For my second purchase today I bought shares of General Dynamics (GD), a company that is the fifth largest defense contractor in the world. GD has four main business groups: Aerospace (e.g., Gulfstream business jets), Combat Systems (e.g., Abrams tanks), Marine Systems (e.g., submarines), and Information Systems and Technology (e.g., thermal cameras and satellite components). Although defense stocks in general have been beaten down due to concerns about U.S. government spending cuts, I think GD is sufficiently diversified to cope with some reduced spending.
GD is a good dividend-growth stock. The company has increased its dividend for 20 consecutive years, which I think is the longest streak among companies in the defense industry. The 5-year average annual dividend growth rate is 15.5% and the most recent increase was 11.9% in April 2011. With a payout ratio of only 26% and relatively low debt, the dividend appears to be sustainable even in the event of short-term earnings fluctuations.
In terms of valuation, GD has a P/E (ttm) of 9.73, P/S (ttm) of 0.78, P/B of 1.84, and PEG of 1.24. These numbers suggest that the stock is undervalued, so I decided to start a position.
I bought 20 shares of GD at the price of $69.60 per share, giving me a 2.70% yield on cost. At the current dividend rate, I can expect to receive quarterly dividends of $9.40, which would add a total of $37.60 to my annual dividend income.

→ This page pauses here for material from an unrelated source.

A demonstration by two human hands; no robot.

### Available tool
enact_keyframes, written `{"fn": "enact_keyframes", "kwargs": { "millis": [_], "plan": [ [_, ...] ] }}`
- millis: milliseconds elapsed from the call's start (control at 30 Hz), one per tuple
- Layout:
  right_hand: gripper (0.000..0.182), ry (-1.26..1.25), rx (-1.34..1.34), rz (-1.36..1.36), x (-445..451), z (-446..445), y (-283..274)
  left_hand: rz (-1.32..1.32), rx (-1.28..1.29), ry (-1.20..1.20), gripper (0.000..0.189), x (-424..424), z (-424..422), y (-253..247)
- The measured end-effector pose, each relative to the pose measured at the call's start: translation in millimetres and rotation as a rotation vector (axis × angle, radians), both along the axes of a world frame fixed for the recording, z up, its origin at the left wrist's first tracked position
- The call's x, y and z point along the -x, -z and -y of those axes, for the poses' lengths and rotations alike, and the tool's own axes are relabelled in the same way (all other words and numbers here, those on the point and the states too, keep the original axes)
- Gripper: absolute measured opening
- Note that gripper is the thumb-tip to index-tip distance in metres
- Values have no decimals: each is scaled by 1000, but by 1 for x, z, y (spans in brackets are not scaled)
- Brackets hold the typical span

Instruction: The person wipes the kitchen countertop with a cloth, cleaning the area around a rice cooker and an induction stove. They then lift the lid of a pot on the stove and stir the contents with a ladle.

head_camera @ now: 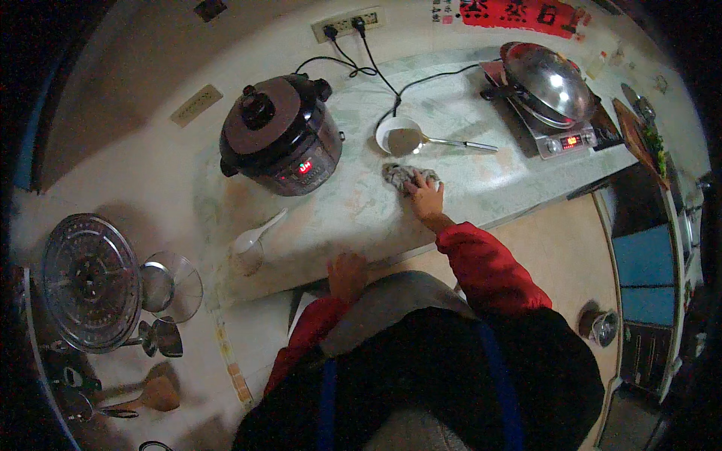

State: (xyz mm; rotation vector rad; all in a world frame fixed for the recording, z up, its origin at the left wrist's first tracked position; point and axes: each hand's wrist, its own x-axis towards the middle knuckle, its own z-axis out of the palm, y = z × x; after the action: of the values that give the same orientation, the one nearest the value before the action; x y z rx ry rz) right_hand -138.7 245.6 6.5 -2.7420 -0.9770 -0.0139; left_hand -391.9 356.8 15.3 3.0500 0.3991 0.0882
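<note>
My right hand rests on a crumpled grey-and-white cloth, its fingers spread over the cloth's right part. The cloth lies on a pale green, marble-patterned counter. Just beyond it sits a white bowl with a metal-handled utensil lying across its rim; the utensil's head covers much of the bowl. In shadow at the counter's front edge is my left hand. Its fingers are too dim to make out clearly, and nothing shows in it.
An electric pressure cooker with a lit display stands at left. A white spoon lies nearer the front. At right, a domed metal lid covers a pan on an induction cooktop. Black cords run to a wall outlet.
</note>
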Motion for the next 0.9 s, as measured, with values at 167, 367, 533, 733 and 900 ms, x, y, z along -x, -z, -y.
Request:
{"fn": "enact_keyframes", "kwargs": {
  "millis": [167, 367, 533, 733, 900],
  "plan": [
    [35, -20, -81, 120, 11, -54, 16, -15, 12, -17, 55, 29, -8, 26],
    [33, -643, 76, 23, 70, -111, 24, -101, 67, -11, 63, 26, -7, 13],
    [35, -521, 66, -30, 18, -117, 1, -53, 69, -7, 63, 30, -7, 14],
    [33, -274, 156, 76, 48, -146, 0, -90, 18, 0, 60, 25, -12, 21],
    [24, -708, -158, 196, 109, -128, 35, -250, 57, -46, 59, 16, -6, -9]
  ]
}}
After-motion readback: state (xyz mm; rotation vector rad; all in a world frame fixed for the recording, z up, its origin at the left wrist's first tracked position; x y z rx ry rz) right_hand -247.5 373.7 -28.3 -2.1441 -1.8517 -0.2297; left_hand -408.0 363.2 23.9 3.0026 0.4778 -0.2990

To demonstrate the foibles of trying to time the market, I was watching GD back in mid-December when it was trading at around $63. However, instead of buying it at that time, I kept waiting to see whether it would go down more so I could get a better entry price. It did not dawn on me until later that $63 was already a great price and I was being too greedy. Of course, over the next month and a half the price went up to over $72 and I was kicking myself. I am slowly realizing that when a stock I want is trading at a price that I deem to be "good enough" I just need to pull the trigger instead of waiting to see whether it goes down further -- because it might not go down in the near future. Thus, when GD dipped back below $70 today, I decided to buy it. It may go down further -- maybe even to $63 -- and if it does, then I will simply buy more shares and average down. I consider this experience to be another part of the learning process in becoming a better investor.